Exercise requirements :: Provide an exact copy of the lines from the beginning of the records through the line that includes "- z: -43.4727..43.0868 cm", and of no others.

>>>>

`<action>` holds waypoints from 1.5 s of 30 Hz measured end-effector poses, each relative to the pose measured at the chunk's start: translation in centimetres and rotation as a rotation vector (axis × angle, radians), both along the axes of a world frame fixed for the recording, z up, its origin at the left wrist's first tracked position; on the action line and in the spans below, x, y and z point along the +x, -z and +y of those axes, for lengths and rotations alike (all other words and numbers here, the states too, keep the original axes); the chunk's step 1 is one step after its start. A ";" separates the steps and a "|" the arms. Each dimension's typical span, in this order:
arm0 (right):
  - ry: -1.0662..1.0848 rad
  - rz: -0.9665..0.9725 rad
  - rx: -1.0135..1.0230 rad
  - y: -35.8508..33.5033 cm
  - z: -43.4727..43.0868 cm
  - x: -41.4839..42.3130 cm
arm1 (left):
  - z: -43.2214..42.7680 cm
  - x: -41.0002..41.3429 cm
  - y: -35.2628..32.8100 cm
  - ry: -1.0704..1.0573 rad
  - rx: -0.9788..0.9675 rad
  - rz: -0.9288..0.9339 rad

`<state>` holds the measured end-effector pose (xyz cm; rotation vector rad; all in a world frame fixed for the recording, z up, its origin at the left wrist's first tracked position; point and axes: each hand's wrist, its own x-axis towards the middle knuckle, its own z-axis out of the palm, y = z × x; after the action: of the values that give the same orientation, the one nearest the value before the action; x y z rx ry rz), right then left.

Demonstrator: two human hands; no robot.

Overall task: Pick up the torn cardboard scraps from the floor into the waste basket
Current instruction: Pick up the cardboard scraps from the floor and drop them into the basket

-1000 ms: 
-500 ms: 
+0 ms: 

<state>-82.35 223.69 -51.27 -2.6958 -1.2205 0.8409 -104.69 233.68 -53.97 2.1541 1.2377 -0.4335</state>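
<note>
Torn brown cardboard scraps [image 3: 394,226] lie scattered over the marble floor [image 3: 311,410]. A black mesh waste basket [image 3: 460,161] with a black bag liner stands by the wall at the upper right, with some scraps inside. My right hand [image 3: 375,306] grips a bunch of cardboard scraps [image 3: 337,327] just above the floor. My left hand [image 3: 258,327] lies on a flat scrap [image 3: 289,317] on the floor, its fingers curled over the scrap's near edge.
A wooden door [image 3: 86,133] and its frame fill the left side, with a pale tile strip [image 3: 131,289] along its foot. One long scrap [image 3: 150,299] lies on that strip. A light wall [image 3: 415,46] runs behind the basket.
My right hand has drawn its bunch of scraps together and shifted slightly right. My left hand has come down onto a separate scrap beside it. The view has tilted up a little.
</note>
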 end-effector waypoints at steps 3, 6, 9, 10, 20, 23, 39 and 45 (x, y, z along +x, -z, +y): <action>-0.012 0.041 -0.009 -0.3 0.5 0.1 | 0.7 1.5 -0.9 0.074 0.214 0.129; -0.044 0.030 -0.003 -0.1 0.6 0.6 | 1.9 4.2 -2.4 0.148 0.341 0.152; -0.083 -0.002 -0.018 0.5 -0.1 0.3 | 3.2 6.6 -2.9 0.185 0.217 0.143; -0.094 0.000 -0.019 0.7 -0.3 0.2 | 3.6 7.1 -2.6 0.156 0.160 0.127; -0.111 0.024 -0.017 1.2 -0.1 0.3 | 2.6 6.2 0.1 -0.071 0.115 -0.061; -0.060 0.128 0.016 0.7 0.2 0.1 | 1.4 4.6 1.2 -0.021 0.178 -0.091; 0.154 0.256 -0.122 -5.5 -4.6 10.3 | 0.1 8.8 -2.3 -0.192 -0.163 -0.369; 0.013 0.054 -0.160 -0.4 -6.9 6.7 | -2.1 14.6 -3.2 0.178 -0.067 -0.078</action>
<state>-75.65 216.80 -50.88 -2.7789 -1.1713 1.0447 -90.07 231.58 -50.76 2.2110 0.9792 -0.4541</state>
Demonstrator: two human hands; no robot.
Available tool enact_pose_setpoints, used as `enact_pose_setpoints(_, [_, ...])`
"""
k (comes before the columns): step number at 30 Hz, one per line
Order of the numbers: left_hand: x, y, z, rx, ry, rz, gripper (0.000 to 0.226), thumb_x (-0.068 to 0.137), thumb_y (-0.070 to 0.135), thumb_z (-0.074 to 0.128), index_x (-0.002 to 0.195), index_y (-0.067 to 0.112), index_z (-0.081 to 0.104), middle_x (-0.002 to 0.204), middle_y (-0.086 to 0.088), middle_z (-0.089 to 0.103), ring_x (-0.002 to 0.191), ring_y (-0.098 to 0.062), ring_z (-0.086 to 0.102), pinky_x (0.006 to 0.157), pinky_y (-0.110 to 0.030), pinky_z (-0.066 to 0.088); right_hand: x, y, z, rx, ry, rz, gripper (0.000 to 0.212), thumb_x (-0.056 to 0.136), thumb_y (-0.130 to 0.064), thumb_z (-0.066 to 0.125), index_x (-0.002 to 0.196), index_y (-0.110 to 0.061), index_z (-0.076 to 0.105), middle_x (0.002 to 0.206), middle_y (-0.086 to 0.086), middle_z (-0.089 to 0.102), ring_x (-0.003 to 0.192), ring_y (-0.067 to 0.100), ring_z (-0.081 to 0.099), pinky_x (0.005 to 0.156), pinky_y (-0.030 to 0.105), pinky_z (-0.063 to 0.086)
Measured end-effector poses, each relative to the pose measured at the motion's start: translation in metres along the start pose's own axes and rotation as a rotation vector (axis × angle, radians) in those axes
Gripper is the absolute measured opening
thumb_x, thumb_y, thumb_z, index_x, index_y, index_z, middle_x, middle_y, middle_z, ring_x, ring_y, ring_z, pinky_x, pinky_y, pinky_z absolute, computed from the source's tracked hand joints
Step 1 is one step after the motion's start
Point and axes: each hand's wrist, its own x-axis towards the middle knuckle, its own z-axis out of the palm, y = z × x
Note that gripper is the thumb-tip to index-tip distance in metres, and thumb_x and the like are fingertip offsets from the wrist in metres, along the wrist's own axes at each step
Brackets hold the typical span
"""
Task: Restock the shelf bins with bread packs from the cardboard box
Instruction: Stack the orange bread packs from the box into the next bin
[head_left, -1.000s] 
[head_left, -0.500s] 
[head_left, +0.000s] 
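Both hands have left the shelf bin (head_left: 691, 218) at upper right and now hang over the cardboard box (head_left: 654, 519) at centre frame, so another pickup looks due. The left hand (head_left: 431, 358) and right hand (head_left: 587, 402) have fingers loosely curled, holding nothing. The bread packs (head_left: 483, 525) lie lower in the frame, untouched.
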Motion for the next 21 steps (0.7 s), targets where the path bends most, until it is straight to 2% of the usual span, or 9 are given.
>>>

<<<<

Answer below ::
`<action>` holds waypoints from 1.5 s of 30 Hz measured end-effector poses, each relative to the pose measured at the chunk's start: translation in centimetres and rotation as a rotation vector (axis × angle, radians), both along the axes of a world frame fixed for the recording, z up, its origin at the left wrist's first tracked position; on the action line and in the spans below, x, y and z point along the +x, -z and +y of those axes, for lengths and rotations alike (all other words and numbers here, the states too, keep the original axes); the chunk's step 1 is one step after its start. A ";" separates the steps and a "|" the arms. Each dimension's typical span, in this order:
arm0 (right):
  - ry: -1.0662..1.0848 rad
  - rz: -0.9665..0.9725 rad
  - rx: -1.0135..1.0230 rad
  - y: -35.8508..33.5033 cm
  - z: -43.4727..43.0868 cm

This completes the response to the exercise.